Merry Christmas and Happy New Year
Jim

Skinnin' Fish

Tuesday, November 26, 2019

Sometimes a family story comes to the top of your head, and until you get it told, it will not go away.

Grandma and Grandpa lived on the hill heading out of town going east for as long as I can remember. Throughout those years, the same family lived across the road. Our families were always friendly, but not what anyone would call friends. Over the years of sitting on the front steps and living in close proximity, there was a tendency to watch each other.

As the story goes, one afternoon, Grandma and Grandpa sat in front of their house and something was going on across the way. Grandma watched with rapt interest for some amount of time and then announced her thoughts.

They were skinnin’ fish over there.

As the story goes, this struck Grandpa in as  funny , and laughter erupted. At the end of all of the laughing and conversation, they both decided it didn't matter what was going on across the road.

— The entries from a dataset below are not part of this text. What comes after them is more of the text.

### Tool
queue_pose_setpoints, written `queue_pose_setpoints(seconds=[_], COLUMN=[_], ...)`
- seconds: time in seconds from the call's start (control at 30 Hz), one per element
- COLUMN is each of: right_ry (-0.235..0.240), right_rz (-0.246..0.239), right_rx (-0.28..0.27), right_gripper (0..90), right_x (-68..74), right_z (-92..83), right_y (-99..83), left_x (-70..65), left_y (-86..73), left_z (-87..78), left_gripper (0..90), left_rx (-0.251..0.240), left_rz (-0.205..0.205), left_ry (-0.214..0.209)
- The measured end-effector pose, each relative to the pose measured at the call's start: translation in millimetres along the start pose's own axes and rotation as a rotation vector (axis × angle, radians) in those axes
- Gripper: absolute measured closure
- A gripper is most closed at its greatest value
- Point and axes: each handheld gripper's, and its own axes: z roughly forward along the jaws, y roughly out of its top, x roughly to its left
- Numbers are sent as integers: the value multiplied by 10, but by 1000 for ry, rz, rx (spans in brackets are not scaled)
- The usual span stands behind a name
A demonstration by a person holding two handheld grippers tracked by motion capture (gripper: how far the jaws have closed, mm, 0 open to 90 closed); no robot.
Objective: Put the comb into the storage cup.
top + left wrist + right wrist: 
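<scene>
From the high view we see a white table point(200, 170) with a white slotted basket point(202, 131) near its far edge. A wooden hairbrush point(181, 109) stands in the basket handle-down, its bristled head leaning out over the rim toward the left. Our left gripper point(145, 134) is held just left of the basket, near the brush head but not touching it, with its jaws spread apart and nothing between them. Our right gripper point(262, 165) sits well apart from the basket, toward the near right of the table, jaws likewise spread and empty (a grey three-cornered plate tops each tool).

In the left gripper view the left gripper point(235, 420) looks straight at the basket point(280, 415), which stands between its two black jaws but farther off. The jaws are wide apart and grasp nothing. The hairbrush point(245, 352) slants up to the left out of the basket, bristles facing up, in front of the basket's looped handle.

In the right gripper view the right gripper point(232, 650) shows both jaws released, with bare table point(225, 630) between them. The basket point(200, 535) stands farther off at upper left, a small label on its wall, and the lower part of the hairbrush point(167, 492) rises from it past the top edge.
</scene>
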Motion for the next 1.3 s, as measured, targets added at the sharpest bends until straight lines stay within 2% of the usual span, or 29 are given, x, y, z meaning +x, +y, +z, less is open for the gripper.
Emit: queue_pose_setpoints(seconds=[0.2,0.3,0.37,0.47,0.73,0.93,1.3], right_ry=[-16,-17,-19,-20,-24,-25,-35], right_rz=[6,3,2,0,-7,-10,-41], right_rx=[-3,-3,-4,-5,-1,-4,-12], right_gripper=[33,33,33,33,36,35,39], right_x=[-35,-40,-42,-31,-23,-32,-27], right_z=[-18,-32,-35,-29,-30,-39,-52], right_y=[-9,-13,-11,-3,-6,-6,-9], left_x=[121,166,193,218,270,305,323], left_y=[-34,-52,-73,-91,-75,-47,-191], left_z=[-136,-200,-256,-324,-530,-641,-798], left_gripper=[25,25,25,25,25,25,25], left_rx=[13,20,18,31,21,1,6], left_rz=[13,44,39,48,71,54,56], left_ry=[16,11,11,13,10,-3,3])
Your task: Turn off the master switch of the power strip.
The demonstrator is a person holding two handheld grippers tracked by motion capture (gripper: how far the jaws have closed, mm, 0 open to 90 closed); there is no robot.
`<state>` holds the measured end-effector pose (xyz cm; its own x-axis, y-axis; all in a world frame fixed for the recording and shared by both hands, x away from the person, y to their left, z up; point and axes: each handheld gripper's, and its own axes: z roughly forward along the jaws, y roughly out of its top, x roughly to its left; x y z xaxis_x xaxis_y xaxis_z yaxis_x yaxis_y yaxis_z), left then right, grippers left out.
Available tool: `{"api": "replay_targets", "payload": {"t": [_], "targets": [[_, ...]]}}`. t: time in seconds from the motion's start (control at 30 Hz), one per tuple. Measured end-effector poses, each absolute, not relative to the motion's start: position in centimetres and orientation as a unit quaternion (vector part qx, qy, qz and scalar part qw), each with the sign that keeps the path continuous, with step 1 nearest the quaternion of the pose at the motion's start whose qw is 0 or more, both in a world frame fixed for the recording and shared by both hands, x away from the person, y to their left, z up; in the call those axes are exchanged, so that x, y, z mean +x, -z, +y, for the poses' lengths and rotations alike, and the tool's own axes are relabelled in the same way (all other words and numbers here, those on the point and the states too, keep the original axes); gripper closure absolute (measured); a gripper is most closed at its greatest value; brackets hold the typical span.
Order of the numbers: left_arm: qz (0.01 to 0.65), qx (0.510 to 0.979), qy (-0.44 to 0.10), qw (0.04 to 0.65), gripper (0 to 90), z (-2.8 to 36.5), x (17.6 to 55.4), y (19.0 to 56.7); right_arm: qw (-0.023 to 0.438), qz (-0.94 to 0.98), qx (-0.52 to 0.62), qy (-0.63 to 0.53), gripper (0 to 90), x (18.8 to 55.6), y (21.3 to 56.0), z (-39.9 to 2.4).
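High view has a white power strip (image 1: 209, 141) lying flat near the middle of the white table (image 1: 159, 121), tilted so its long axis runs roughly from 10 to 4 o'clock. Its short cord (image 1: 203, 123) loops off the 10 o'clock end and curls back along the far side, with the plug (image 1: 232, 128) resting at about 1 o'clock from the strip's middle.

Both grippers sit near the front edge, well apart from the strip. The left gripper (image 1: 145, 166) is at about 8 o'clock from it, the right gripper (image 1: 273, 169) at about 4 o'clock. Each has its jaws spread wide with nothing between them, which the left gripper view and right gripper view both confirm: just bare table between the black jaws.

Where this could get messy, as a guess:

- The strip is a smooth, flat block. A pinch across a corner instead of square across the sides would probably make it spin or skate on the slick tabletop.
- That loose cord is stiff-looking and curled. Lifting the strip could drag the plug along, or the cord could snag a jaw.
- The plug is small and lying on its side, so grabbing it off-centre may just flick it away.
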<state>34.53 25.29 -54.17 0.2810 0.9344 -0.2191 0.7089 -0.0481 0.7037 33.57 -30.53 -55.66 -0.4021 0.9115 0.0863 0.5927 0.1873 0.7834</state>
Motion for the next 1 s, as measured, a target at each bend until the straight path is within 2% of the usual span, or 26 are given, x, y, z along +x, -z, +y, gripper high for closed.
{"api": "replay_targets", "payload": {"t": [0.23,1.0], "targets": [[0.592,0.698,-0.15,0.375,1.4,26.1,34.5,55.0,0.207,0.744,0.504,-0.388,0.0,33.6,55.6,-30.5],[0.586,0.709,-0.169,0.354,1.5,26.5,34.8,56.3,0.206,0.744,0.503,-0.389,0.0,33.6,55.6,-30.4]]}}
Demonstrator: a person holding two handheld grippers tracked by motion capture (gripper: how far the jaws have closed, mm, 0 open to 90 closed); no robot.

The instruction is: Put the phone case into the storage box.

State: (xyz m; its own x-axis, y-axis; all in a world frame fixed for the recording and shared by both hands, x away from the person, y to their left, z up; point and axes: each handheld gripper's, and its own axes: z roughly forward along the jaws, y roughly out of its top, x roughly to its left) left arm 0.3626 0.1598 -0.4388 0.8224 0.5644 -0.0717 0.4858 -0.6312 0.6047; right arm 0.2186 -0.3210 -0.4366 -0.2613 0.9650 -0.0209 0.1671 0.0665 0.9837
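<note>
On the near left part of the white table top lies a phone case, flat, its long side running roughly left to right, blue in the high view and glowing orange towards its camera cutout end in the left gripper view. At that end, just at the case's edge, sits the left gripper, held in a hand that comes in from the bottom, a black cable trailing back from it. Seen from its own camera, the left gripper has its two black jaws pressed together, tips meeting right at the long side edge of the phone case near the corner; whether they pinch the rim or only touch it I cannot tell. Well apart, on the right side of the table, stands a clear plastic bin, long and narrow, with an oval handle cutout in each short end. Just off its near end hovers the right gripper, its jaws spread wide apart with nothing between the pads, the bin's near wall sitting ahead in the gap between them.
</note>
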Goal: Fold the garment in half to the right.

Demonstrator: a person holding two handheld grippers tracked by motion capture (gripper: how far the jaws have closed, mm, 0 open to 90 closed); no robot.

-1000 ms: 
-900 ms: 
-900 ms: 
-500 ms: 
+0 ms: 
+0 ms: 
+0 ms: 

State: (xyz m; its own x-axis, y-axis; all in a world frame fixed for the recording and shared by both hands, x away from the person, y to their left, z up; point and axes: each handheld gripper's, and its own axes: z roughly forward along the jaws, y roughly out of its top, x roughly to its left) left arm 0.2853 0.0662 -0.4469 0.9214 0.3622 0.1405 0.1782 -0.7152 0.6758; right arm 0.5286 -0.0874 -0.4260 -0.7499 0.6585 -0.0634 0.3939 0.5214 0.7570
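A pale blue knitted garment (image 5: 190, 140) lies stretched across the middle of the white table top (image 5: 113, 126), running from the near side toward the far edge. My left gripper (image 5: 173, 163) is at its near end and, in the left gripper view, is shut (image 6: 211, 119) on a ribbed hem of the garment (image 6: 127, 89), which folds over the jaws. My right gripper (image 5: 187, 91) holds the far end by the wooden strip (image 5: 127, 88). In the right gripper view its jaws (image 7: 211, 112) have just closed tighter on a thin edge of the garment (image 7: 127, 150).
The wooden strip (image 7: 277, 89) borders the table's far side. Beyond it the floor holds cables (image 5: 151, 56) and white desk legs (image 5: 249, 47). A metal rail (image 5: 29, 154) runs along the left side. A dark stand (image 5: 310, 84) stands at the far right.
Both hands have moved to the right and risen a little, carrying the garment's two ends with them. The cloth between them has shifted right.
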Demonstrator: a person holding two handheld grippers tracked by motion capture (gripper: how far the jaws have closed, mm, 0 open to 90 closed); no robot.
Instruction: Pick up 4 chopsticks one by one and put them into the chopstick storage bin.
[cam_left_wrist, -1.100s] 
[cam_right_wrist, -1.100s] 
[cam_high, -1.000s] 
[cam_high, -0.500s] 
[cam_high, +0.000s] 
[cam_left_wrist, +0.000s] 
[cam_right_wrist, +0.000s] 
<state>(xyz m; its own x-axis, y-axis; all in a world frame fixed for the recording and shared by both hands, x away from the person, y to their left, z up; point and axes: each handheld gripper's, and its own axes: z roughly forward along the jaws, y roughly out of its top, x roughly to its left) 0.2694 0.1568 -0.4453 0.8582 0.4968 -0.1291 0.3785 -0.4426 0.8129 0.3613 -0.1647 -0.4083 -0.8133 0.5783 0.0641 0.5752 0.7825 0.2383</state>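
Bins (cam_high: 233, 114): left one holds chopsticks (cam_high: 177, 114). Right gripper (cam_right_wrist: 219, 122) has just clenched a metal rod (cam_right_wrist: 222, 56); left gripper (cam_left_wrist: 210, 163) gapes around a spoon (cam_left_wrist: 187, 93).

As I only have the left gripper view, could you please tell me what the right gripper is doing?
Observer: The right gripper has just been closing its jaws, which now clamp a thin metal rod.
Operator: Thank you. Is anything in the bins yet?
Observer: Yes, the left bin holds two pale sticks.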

But that was the only the beginning of the story. From the moment that exchange happened until today, if the situation is similar - something is happening but you can’t tell what - a family member will say, "Well, I think they’re skinnin fish.” The rest of us still laugh.

I believe one reason this came to mind today is the current state of communication in the United States. I watch it happen with friends and family. There is so much intensity on everything being said it is impossible to recognize the important from the inane. Social media platforms feed into this. I remember a friend telling me the purpose of Twitter. He told me is was to let all of his friends know he ate a doughnut this morning. Although I think this may be a little overstated, I feel as though it is more right than wrong. People can get wound up about the most unimportant things, and honestly, they may be just skinnin fish.

Two members of my family work around moving traffic. One of them work in road maintenance and repair, and one worked as a police officer. Both told stories of the bad things that happen when people aren't paying attention to the right things. In fact, for the police officer ,it was sometimes referred to as “gore gawkers.” For both family members, because people didn't pay attention to the responsibilities they had as drivers, they were not as safe.

These two things go together. If we did a better job of staying focused on what was truly important, and find a way to laugh at ourselves when what we are focused on is not really important, we might well be in a better place. This is something I've been working on. I will tell you that without exception, if you let the unimportant things roll of your back, it makes life easier to deal with.

Stop skinnin' fish ... unless of course, you just reeled in a fifteen-pound walleye. Have a great week and a very good Thanksgiving.